Genesis 21: Isaac, Hagar/Ishmael and Abimelech

This chapter has three distinct sections. There is the birth of Isaac, a second and final departure of Hagar from Abraham’s clan, and a covenant that Abraham makes with Abimelech. These events center around God’s increasingly visible plan. As Abraham’s story progresses through this chapter, we are slowly seeing how God is beginning to fulfill the promises He made in Genesis 12.

Verses 1-7: Isaac

At long last, Abraham and Sarah have Isaac. Isaac’s birth occurs through the providence of God and in accordance with God’s instruction that every male be circumcised (Genesis 17). Abraham circumcises Isaac when he is eight days old. At the time of the birth, Abraham and Sarah were very advanced in age. Nevertheless, Sarah was a nursing mother. In verses 6-7, we witness Abraham and Sarah surprised and delighted to be present at the unlikely event of their healthy son: “And Sarah said, “God has made me laugh, and all who hear will laugh with me.” She also said, “Who would have said to Abraham that Sarah would nurse children?

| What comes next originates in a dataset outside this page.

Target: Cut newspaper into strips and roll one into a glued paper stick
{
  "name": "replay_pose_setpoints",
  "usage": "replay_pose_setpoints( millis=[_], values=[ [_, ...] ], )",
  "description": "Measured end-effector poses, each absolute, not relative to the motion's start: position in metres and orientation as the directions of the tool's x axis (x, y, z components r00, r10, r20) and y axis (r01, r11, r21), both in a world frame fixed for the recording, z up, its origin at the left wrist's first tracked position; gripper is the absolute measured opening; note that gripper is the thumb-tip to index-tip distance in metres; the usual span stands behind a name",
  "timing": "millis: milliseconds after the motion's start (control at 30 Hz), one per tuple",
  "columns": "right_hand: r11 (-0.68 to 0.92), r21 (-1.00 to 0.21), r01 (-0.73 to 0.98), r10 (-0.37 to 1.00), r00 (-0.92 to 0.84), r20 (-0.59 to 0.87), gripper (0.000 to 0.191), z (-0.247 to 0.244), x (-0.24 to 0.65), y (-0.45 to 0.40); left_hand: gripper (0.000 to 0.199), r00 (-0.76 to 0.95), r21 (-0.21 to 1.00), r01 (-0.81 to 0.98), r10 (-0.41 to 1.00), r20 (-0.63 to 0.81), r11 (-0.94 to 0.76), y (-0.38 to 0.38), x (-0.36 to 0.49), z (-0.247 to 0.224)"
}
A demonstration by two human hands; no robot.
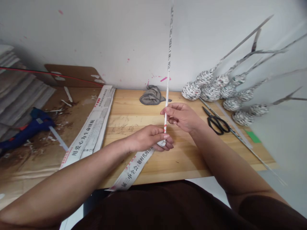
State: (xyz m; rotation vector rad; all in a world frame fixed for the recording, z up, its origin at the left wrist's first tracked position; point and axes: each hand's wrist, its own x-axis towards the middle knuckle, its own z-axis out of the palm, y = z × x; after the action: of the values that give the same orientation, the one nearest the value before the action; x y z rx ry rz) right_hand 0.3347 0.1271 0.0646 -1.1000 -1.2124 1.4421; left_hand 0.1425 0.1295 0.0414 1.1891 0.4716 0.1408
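Observation:
A thin rolled paper stick (169, 60) stands nearly upright before the wall, its lower end between my hands. My left hand (151, 138) pinches it near the bottom, where a strip of printed newspaper (137, 169) runs from under the fingers down to the table's front edge. Just above, my right hand (181, 115) closes thumb and fingers around the stick. The strip's upper end is partly hidden by my left hand.
Left on the wooden table (124, 111) lie stacked newspaper strips (90, 127), with a blue glue gun (35, 127) beyond. A grey cloth (151, 95) is at the back. Black scissors (217, 123), a long thin stick and several woven paper balls (211, 92) are right.

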Motion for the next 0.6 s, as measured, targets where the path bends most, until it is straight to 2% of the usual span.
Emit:
replay_pose_setpoints(
  millis=[100, 200, 333, 467, 600],
  values=[
    [-0.085, -0.991, -0.106, 0.987, -0.148, -0.069, 0.033, 0.065, 0.331, 0.126, 0.034, 0.874, 0.928, 0.100, 0.414, -0.255, 0.360, 0.131, 0.142, 0.042],
    [-0.045, -0.997, -0.056, 0.995, -0.089, -0.040, 0.036, 0.067, 0.327, 0.125, 0.036, 0.818, 0.932, -0.017, 0.541, -0.196, 0.363, 0.137, 0.141, 0.043],
    [0.047, -0.999, 0.025, 0.998, 0.044, 0.048, 0.031, 0.068, 0.320, 0.122, 0.033, 0.641, 0.896, -0.221, 0.750, -0.164, 0.384, 0.146, 0.142, 0.047],
    [0.100, -0.988, 0.117, 0.995, -0.020, 0.099, 0.024, 0.061, 0.315, 0.121, 0.027, 0.491, 0.876, -0.315, 0.853, -0.178, 0.364, 0.151, 0.142, 0.055],
    [0.111, -0.967, 0.231, 0.993, -0.052, 0.102, 0.022, 0.049, 0.309, 0.120, 0.026, 0.435, 0.883, -0.312, 0.879, -0.195, 0.350, 0.148, 0.143, 0.060]
  ],
)
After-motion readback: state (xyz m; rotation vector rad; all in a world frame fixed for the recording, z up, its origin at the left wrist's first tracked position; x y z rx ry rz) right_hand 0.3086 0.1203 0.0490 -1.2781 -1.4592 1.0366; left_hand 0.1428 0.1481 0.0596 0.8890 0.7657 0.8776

For I have borne him a son in his old age.””

Verses 8-21: Hagar/Ishmael

Abraham has a great feast to celebrate Isaac’s being weaned from nursing. During this feast, Sarah sees Hagar and Ishmael. Recall the story of Hagar giving birth to Ishmael in Genesis 16. Sarah has obviously remained displeased with Hagar as Hagar was able to conceive with Abraham when she was not. Sarah, to her discredit, has allowed this resentment to persist and perhaps even grow.

What happens next is the beginning of God’s promise to Hagar from Genesis 16:11-12. In that passage, a pregnant and despondent Hagar received a promise of her own: “And the Angel of the LORD said to her: “Behold, you are with child, And you shall bear a son. You shall call his name Ishmael, Because the LORD has heard your affliction. He shall be a wild man; His hand shall be against every man, And every man’s hand against him. And he shall dwell in the presence of all his brethren.””

Back to Genesis 22, when Sarah sees Hagar at the feast, and in particular when she sees Ishmael scoffing, she tells Abraham to cast out Hagar and Ishmael. Abraham is troubled by this, but God tells him to make it so. God is fulfilling the promise that Isaac will be the son through which the main promise is fulfilled, but a great nation will still come from Ishmael. Abraham sends them away into the wilderness with just a skin of water, which quickly runs out. Hagar perceives that she and Ishmael may soon die. Because she could not bear to see it, she puts Ishmael under a bush to die and she expects her own death is imminent.

But God hears Ishmael’s voice and provides a way for them both to be saved. Ishmael will go on to fulfill the promises that God made to Hagar. He lives in the Wilderness of Paran and has a wife that his mother procures for him from Egypt.

Verses 15-21 in Genesis 21 are an interesting parallel to the passage of Hagar alone in Genesis 16. In both passages, Hagar is alone and in peril, either physically or in danger of separation from God. In both cases, God saves Hagar to ensure that His promise will be fulfilled that Ishmael will be the beginning of a great nation. Through her actions in these situations, Hagar reveals that she is prone to run away or give up when faced with hardship. Although she seems to lean towards hopelessness, God saves her and Ishmael to make good on His promise. There is a grave and important lesson for us here: do not ever lose hope; if we obey and believe, God will make good on His promise to save us.

Verses 22-34: Abimelech

Abimelech is familiar to us now as a powerful king that respects the power of God and that has respect for Abraham too. Phichol, the army commander for Abimelech, asks Abraham to swear not to “deal falsely with me, with my offspring, or with my posterity; but that according to the kindness that I have done to you, you will do to me and to the land in which you have dwelt.” Abraham agrees. The influence of Abraham’s God had spread from Abimelech to the commander of his army.

Abraham takes the opportunity to address a well that he had dug that Abimelech’s people had apparently taken over. Abimelech, true to his character of respect for Abraham, expresses concern over the well and says that he was unaware of it. Abraham gives seven ewe lambs to Abimelech as a sign of a covenant to witness that it was indeed Abraham’s well. The chapter ends with Abraham and Abimelech solidifying the covenant at the newly named “Beersheba.” Abraham plants a tamarisk tree there and then prays to God. Abraham, having found favor in the leader of the land through God, stays in that area of Philistia for many days.

Although this chapter contains diverse elements, the thread of God’s involvement runs through all. Little by little, God is fulfilling His promises.